This was the first version of the Diamant rockets, operational between 1965 and 1967. Remarkably for a newly developed system, all of the first four launches attempted launched were partly successful, the only failure occurring on the second launch when the payload was inserted into a lower orbit than planned.

Completely assembled, a Diamant A was 18.95 metres high and weighed 18.4 metric tons.

It possessed a first stage of 9.92m length, 1.34 metres in diameter, and a weight of 14.7 metric tons. The first stage had a Vexin B nitric acid/turpentine engine supplying a thrust of 274 kN for 93 seconds.

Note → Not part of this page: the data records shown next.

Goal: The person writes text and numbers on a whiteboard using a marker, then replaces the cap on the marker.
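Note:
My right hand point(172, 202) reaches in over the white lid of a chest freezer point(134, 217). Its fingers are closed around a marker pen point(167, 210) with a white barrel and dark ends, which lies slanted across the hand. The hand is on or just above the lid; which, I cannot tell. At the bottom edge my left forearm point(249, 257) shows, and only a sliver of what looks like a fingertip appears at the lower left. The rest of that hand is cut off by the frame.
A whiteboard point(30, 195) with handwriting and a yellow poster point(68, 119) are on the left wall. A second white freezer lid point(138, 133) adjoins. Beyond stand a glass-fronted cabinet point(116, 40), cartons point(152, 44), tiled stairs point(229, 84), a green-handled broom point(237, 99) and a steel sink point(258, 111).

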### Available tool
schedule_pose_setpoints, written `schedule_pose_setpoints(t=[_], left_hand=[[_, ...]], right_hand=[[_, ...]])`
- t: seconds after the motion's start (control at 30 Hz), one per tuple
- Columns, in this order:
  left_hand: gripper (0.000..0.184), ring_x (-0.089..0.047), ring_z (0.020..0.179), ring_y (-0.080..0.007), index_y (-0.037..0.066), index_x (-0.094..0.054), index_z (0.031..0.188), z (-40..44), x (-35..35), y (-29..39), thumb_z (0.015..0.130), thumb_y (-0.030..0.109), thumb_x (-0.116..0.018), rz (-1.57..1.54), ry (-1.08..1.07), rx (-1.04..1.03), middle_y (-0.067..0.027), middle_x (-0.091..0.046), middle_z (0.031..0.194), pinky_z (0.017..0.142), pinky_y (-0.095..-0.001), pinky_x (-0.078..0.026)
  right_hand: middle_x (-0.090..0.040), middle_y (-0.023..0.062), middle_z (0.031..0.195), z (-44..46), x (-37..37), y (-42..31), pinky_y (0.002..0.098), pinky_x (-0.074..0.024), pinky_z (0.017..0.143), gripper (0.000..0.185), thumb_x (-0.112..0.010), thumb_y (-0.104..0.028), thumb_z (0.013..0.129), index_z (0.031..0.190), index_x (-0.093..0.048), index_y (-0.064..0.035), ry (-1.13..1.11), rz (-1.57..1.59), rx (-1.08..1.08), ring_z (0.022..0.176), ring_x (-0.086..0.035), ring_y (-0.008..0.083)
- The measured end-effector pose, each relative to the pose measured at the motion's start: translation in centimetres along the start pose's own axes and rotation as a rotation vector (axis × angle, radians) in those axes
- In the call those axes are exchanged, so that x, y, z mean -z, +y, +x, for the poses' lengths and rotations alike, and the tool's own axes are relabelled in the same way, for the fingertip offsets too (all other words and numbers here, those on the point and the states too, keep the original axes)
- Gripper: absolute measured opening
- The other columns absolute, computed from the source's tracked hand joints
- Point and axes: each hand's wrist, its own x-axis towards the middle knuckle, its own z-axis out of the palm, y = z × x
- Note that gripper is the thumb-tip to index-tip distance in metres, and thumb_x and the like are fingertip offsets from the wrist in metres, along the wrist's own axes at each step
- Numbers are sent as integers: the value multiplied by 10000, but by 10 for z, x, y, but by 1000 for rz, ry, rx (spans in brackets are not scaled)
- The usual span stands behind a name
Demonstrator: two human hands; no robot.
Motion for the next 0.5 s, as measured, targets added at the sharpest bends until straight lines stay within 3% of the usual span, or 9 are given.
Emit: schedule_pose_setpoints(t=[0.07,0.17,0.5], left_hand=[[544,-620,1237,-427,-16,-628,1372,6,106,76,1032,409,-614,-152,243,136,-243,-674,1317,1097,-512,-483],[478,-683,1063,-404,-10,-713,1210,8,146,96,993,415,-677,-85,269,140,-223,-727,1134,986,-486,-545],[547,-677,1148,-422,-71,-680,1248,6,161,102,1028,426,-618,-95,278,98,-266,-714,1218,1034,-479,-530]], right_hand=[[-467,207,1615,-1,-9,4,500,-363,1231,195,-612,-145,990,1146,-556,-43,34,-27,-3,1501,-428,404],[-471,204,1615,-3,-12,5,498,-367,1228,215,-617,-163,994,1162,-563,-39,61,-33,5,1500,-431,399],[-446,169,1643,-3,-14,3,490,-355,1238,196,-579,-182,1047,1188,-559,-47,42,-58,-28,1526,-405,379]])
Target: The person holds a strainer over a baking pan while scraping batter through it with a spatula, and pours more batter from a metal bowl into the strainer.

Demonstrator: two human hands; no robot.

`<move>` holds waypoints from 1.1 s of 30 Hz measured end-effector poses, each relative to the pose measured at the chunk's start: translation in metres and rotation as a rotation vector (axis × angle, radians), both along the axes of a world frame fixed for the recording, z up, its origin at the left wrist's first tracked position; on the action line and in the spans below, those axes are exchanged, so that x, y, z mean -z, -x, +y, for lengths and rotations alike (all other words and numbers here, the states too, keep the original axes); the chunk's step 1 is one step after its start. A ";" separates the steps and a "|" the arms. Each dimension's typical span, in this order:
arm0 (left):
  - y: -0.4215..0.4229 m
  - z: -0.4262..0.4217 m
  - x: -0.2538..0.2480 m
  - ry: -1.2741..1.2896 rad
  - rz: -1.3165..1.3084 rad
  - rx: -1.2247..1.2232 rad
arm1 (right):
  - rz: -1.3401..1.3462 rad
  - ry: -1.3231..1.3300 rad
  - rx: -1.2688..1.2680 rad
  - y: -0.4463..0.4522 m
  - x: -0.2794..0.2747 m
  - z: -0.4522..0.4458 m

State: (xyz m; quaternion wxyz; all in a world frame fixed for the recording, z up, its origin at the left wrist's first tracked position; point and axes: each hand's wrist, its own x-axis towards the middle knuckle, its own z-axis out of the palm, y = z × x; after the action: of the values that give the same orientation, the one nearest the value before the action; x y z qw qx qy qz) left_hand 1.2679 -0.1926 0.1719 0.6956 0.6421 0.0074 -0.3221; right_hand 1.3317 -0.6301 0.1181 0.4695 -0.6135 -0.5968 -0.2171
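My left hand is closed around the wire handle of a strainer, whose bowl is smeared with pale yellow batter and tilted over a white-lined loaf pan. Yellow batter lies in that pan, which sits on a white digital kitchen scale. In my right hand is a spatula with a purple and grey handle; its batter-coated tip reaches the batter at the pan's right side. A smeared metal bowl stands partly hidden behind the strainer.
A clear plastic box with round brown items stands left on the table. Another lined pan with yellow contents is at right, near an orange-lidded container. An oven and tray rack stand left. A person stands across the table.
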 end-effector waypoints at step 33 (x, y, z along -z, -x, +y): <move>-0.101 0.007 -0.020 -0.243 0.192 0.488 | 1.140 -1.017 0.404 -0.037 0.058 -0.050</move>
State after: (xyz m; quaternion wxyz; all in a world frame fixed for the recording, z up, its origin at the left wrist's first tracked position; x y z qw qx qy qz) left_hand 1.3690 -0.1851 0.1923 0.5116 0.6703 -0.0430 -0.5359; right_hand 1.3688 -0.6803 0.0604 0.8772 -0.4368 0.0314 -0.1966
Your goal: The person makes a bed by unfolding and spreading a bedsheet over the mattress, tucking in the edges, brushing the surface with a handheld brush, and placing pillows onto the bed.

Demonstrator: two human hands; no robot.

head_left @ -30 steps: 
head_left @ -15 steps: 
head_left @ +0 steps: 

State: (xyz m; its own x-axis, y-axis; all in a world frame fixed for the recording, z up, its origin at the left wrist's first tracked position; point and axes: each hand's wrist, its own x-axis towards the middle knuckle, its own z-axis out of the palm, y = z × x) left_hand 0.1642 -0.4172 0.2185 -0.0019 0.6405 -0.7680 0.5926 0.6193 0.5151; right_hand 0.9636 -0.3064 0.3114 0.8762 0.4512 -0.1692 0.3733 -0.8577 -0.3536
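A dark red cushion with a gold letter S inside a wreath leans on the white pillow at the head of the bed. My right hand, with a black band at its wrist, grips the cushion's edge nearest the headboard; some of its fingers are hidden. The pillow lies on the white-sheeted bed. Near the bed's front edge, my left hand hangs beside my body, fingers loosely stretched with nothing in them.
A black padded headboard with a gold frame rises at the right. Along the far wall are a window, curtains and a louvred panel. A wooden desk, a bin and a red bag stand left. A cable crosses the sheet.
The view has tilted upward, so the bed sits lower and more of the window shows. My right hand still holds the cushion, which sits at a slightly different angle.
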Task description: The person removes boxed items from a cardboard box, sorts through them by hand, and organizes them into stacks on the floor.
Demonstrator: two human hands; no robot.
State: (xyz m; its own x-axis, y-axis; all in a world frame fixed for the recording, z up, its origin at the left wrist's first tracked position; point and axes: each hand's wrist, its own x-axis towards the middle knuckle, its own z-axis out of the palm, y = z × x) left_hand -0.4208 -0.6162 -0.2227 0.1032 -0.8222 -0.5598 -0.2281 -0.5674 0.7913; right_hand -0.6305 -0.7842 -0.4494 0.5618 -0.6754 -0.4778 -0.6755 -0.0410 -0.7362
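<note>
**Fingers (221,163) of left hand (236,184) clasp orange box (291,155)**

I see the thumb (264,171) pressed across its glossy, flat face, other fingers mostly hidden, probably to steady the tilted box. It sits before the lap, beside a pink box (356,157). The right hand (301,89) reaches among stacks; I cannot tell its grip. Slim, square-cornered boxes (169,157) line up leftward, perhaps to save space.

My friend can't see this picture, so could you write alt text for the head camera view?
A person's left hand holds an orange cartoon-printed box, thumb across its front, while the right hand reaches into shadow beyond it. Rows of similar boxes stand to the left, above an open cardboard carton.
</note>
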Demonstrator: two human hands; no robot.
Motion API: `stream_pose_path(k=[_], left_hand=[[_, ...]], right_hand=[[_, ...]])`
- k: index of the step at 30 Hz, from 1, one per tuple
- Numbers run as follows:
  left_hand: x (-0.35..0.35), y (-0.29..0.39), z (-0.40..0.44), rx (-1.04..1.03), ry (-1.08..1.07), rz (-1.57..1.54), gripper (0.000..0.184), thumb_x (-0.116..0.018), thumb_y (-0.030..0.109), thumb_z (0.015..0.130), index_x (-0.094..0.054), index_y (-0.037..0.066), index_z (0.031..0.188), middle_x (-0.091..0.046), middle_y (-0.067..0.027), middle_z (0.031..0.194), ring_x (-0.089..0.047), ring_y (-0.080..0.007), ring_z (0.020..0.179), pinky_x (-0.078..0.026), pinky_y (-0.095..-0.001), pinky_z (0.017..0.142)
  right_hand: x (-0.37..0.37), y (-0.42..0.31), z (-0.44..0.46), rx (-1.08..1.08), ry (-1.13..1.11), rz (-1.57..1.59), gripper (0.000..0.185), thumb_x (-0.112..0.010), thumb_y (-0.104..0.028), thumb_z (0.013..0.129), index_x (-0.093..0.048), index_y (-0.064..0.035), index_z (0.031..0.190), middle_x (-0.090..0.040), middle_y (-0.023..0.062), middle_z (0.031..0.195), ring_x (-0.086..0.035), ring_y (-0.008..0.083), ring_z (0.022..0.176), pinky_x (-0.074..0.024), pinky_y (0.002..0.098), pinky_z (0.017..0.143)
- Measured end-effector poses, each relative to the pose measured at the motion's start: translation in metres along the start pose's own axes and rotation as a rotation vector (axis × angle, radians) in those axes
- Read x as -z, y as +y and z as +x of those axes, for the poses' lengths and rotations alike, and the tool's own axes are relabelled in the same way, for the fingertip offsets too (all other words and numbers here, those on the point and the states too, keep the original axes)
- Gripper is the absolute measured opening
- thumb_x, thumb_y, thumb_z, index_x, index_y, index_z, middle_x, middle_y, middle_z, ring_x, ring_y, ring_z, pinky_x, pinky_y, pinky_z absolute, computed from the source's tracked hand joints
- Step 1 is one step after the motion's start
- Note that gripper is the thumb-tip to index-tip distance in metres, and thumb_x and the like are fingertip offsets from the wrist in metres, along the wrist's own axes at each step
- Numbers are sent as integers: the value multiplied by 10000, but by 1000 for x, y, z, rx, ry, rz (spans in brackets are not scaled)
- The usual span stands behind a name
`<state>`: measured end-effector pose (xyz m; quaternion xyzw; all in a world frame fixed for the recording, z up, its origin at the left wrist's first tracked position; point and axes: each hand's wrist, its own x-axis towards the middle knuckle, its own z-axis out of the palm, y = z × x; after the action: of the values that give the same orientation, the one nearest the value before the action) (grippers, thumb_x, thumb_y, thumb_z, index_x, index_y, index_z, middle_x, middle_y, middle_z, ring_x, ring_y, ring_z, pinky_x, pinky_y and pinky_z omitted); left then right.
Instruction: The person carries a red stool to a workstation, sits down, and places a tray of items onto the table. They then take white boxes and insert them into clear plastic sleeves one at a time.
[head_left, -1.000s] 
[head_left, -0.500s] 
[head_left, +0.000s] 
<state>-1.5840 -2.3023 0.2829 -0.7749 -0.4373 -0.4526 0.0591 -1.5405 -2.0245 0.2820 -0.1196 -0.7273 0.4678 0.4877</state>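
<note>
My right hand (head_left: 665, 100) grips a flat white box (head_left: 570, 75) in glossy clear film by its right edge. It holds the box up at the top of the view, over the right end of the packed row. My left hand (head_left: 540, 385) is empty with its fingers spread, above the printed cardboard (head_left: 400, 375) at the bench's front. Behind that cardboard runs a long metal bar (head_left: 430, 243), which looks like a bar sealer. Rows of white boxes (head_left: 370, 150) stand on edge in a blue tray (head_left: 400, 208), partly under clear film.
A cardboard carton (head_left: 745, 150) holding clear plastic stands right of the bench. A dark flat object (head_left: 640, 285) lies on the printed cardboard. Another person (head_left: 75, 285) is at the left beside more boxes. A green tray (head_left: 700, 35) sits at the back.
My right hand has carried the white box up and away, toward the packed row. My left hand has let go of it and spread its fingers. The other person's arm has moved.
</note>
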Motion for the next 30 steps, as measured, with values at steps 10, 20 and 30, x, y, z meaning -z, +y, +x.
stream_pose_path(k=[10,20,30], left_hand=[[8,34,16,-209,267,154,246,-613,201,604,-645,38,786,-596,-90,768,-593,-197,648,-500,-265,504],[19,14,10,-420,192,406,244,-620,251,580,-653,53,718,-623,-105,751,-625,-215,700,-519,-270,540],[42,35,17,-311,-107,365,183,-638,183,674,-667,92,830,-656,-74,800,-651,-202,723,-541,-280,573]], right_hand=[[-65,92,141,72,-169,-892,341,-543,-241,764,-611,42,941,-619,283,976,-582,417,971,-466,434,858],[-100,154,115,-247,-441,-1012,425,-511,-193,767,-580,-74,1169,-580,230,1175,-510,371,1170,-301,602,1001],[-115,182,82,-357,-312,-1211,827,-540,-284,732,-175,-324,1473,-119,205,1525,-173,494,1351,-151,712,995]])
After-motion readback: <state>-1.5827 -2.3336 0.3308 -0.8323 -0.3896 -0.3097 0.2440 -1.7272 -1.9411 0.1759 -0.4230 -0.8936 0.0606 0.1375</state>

The Topaze second stage was 4.70 metres long and had a diameter of 80 centimetres. It weighed 2.93 metric tons and had a four solid propellant engine that developed a thrust of 150 kN for a duration of 44 seconds.

The third stage is 1.85 m long and weighed 708 kilograms. Its P064 solid-propellant engine burned for 45 seconds and developed a thrust of 52 kN.

=== Diamant B ===
Diamant B was an improved version of the Diamant A with a more powerful first stage, being able to place a 190 kg payload at a 200 km orbit inclined at 5°, a 25 kg payload at a 1000 km orbit, or a 130 kg payload in low polar orbit.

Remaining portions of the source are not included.